------ DATASET ------

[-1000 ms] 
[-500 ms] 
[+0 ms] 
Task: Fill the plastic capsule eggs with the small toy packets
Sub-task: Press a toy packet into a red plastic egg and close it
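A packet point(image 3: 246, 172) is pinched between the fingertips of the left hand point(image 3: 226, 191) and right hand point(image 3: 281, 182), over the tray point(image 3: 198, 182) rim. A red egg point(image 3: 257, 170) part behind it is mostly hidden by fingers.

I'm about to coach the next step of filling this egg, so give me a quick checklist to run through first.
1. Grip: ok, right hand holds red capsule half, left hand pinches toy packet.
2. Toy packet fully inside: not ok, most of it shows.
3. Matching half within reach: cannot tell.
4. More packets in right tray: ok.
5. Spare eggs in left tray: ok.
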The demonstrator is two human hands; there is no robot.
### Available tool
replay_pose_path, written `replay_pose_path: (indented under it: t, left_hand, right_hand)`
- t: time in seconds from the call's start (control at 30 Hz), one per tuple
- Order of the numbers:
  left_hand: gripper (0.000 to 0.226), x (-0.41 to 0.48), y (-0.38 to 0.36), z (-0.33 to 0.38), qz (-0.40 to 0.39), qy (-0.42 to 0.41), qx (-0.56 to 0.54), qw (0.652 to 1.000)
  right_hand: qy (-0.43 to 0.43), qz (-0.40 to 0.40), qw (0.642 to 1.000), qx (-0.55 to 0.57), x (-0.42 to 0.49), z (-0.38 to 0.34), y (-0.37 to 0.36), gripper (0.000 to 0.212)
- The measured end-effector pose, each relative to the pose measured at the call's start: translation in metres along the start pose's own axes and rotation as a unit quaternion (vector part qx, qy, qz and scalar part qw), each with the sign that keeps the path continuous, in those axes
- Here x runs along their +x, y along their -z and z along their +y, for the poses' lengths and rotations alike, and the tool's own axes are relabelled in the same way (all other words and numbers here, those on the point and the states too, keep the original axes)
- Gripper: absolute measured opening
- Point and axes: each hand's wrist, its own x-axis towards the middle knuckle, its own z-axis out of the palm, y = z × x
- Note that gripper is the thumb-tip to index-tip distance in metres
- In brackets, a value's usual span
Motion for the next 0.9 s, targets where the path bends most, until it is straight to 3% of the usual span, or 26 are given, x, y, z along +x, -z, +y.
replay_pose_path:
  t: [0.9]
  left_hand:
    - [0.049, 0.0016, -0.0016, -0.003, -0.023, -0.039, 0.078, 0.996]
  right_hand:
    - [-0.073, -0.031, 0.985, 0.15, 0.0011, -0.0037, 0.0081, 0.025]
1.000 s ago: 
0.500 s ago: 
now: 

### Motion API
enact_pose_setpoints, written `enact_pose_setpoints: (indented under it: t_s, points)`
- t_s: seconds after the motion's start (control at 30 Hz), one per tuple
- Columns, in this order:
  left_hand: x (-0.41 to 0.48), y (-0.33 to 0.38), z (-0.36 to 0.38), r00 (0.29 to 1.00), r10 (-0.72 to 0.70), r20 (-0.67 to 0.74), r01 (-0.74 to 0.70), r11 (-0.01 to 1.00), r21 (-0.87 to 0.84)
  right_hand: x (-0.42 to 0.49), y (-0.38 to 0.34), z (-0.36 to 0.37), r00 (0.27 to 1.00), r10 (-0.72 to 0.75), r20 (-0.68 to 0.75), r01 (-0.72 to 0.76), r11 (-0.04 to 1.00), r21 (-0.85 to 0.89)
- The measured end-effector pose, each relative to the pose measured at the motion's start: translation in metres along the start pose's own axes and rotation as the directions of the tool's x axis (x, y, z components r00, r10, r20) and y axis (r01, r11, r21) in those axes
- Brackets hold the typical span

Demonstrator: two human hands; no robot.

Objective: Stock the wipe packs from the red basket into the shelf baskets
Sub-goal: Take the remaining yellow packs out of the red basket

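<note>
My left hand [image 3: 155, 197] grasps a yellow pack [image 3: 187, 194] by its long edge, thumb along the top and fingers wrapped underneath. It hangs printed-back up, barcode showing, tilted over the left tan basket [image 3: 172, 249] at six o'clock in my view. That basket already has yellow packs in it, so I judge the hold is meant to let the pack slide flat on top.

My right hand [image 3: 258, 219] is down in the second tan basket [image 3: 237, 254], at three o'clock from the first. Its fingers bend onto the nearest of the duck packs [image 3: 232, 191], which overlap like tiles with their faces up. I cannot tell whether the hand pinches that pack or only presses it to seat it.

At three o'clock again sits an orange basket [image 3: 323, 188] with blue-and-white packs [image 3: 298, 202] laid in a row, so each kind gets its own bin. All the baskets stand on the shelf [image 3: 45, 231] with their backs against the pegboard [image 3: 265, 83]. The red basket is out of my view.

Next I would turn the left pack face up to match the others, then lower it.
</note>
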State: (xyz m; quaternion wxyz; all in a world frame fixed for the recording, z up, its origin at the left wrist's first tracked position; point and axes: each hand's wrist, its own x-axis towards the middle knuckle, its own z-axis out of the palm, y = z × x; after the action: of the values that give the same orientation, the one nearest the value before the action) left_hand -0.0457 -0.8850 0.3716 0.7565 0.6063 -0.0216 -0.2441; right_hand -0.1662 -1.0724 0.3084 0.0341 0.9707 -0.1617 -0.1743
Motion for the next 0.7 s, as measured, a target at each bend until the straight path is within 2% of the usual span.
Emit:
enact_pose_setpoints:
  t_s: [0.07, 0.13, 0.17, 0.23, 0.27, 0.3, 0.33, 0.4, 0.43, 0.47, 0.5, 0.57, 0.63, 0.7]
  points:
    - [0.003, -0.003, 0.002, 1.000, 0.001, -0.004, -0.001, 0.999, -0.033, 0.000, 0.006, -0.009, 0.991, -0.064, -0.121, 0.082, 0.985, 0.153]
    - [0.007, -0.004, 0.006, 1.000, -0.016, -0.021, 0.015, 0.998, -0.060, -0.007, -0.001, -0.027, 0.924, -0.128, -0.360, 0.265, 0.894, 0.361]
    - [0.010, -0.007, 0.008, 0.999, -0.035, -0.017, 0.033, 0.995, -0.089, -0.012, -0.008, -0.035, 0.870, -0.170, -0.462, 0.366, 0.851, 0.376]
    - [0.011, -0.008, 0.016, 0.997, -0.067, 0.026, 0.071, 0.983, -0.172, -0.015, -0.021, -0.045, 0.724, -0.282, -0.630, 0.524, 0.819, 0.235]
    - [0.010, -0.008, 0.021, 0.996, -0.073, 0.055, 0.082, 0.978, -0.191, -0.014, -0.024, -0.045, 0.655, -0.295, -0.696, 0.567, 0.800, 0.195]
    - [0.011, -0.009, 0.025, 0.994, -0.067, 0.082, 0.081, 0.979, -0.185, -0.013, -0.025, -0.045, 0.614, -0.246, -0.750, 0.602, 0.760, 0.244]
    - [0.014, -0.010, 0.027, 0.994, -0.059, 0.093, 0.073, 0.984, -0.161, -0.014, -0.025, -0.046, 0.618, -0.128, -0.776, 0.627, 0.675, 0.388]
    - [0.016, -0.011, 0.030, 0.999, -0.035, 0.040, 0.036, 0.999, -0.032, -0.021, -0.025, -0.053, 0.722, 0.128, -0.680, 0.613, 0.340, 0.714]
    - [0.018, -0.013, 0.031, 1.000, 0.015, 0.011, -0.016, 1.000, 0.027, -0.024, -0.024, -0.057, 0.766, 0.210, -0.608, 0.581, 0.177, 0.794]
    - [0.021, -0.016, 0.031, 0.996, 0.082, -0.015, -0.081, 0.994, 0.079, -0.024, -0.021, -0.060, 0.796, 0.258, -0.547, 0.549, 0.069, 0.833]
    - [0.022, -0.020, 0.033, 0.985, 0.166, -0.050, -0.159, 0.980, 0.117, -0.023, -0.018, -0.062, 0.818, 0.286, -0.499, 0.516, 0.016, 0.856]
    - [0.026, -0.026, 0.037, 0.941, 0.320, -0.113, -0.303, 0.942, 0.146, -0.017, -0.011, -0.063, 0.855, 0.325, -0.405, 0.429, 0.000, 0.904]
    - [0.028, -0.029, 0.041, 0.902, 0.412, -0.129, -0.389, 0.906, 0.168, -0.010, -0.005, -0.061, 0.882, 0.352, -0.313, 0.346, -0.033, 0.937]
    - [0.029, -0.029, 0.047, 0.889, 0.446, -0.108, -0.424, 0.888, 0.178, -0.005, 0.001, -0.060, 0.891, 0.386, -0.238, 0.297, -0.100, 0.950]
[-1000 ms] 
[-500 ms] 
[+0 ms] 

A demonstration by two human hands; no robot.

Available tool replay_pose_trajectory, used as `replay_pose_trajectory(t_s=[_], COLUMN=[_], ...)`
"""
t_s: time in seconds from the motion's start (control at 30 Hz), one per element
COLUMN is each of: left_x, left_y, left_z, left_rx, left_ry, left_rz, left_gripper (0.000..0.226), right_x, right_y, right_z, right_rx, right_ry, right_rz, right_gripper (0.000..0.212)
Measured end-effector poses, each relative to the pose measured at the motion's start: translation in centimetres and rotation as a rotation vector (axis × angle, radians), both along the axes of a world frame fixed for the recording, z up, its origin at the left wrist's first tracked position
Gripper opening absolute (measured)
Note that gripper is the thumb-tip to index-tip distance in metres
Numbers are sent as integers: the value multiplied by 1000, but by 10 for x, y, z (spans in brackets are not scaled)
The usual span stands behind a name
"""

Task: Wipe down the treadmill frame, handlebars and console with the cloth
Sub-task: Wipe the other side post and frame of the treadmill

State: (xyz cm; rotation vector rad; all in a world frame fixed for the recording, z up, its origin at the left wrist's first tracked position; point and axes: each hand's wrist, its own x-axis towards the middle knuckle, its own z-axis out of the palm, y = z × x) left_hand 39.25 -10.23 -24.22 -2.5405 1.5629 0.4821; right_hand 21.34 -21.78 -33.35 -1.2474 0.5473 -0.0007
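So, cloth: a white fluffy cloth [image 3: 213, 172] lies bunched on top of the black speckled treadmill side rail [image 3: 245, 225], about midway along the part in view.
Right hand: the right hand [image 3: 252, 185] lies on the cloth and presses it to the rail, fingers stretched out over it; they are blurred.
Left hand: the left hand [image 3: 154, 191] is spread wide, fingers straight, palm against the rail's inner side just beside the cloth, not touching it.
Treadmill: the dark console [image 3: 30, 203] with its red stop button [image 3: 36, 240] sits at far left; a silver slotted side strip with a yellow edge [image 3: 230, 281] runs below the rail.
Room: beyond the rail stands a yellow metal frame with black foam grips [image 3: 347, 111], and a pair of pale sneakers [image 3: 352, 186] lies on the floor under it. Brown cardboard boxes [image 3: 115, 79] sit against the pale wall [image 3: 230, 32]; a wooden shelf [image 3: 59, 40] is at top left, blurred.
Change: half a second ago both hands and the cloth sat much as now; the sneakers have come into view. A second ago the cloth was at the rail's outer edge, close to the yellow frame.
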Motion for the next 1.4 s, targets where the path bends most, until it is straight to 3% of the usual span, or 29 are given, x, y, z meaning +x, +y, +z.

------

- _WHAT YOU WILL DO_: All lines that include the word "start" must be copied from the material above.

- _EXPECTED ANSWER_:
- t: time in seconds from the call's start (control at 30 Hz), one per tuple
- The measured end-effector pose, each relative to the pose measured at the call's start: translation in metres along the start pose's own axes and rotation as a unit quaternion (vector part qx, qy, qz and scalar part qw), each with the sign that keeps the path continuous, in those axes
- t_s: seconds after the motion's start (control at 30 Hz), one per tuple
- The measured end-effector pose, each relative to the pose measured at the motion's start: translation in metres along the start pose's own axes and rotation as the directions of the tool's x axis (x, y, z components r00, r10, r20) and y axis (r01, r11, r21) in those axes
t_s: time in seconds from the motion's start (control at 30 Hz), one per element
Measured end-effector poses, each relative to the pose measured at the motion's start: translation in centimetres and rotation as a rotation vector (axis × angle, radians), both along the axes of a world frame fixed for the recording, z up, its origin at the left wrist's first tracked position

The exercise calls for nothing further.